WASHINGTON — Major legislation stemming from Bridgestone/Firestone Inc.'s 6.5-million-tire recall has become reality.

The Senate passed the Transportation Recall Enhancement Accountability and Documentation (TREAD) Act the evening of Oct. 11, on a motion and without a recorded vote. This was one day after the House of Representatives approved the bill by voice vote.

Although consumer advocates decried the TREAD Act as too weak to be meaningful and business interests fought to kill its criminal provisions, the tire industry seems reasonably content with the legislation, which President Clinton is expected to sign.

"Given the situation and the public outcry, this is probably as good a bill as the industry could hope for," said Roy E. Littlefield, government affairs director for the International Tire & Rubber Association. The bill requires the National Highway Traffic Safety Administration to rewrite the 32-year-old safety standards for new tires, and ITRA is "glad they won't address retreads at this point," he said.

The Rubber Manufacturers Association said it was "unequivocal" in its support for the safety features of the bill, and vowed to work with NHTSA in drafting the new standard—something the agency promised to do when it granted an RMA petition nearly two years ago.

Meanwhile, the Tire Association of North America claimed a "major victory" by "helping to significantly narrow the applications of the criminal penalties" in the bill, "to ensure that tire dealers were not unjustly targeted."

Under the TREAD Act's provisions, tire and auto executives who knowingly sell defective products which cause death or serious injury, and fail to inform NHTSA, face prison terms of up to 15 years and fines of up to $100,000. The bill also raises the maximum fines for corporations guilty of lying about defective products to $15 million from the current $925,000.

In the Senate bill sponsored by Sen. John McCain, R-Ariz., the criminal penalties would have applied to "any officer, director or agent" of a tire, auto or parts manufacturer.

This was what particularly alarmed TANA.

"The broad, ambiguous and sledgehammer approach to criminal liability contained in Sen. McCain's (bill), coupled with the potentially broad application of the term 'agent,' made it a dangerous bill for tire dealers, manufacturers and other tire businesses," the association said in a press release. "The bill also would have set a precedent that would encourage and facilitate product liability litigation against tire dealers, manufacturers and others."

Mr. McCain's bill stalled on the Senate floor after several senators placed legislative holds on it. Mr. McCain originally fought for his own legislation—even at one point trying to hold the Department of Transportation appropriations package hostage to his bill. But in the end he was persuaded to drop the fight and support Senate passage of the TREAD Act, which does not include "agents" of tire companies among those liable for criminal penalties.

Even so, Mr.

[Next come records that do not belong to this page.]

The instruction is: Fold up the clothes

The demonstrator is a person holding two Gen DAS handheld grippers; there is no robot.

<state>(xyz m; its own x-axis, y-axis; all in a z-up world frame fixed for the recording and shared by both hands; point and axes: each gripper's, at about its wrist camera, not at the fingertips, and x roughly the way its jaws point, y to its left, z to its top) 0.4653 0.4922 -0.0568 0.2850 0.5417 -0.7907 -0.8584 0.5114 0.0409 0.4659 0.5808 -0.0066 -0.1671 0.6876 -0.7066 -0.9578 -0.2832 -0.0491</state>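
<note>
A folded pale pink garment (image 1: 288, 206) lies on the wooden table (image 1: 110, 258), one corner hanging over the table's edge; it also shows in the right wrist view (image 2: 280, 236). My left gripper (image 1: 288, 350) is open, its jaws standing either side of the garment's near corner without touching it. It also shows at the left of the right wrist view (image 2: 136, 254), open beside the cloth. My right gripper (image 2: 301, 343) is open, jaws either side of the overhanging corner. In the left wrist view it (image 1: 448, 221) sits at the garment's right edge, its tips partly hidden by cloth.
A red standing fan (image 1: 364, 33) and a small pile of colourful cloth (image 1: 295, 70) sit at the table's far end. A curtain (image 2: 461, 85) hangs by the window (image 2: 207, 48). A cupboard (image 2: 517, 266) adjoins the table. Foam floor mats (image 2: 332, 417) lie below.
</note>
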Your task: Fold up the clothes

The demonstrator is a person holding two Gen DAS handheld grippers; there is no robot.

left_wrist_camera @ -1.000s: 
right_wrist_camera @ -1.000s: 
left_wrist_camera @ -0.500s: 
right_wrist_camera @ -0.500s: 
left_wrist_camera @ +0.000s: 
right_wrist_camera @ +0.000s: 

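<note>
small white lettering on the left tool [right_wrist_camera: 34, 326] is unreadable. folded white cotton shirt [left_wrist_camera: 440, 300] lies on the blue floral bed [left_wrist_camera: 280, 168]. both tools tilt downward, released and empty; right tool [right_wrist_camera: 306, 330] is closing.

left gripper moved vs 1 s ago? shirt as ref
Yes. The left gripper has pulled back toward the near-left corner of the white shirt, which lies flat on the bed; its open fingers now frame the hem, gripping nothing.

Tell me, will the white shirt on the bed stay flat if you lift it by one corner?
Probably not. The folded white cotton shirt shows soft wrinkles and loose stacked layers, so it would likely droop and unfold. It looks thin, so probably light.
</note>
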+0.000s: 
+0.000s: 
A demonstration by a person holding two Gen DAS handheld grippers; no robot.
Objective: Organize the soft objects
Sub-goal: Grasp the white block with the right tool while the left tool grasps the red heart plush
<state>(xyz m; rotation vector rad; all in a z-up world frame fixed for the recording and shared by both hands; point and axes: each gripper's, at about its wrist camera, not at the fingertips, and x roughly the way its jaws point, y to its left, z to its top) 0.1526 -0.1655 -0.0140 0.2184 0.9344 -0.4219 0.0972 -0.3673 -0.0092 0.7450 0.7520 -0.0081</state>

McCain fought to strengthen the criminal provisions in the bill that ultimately passed. One of its provisions grants a "safe harbor" to corporate whistleblowers who report information about fatal or injurious product defects within "a reasonable amount of time." Mr. McCain demanded and got a rewrite in which the safe harbor is available only to whistleblowers who don't initially know the defects are deadly.

Among other things, the TREAD Act also:

Establishes a requirement for dashboard signals warning motorists of low tire pressure;

Bans the sale of tires and other equipment named in a recall;

Requires NHTSA to create the first-ever vehicle rollover rating requirements based on dynamic testing;

Directs NHTSA to initiate rulemaking to establish an "early warning" system in which tire and auto makers would notify the agency of unusual numbers of product complaints; and

Requires tire and auto makers to inform NHTSA of foreign recalls and customer satisfaction programs.

In a press release about the TREAD Act, RMA President Donald B. Shea said his association "has been working with NHTSA to accelerate regulations that give all consumers a world-class testing standard for tires."

Since 1997, the RMA and various tire manufacturers have worked on harmonizing and modernizing world tire safety standards under the aegis of the Transatlantic Business Dialogue (TABD). NHTSA granted the association's petition in January 1999 to begin rulemaking to replace the current passenger tire standard with the "Global Tire Standard 2000" developed within the TABD.

The RMA worked closely with Congress in drafting the final provisions of the TREAD Act, Mr. Shea said, "and is pleased a solid piece of legislation was adopted."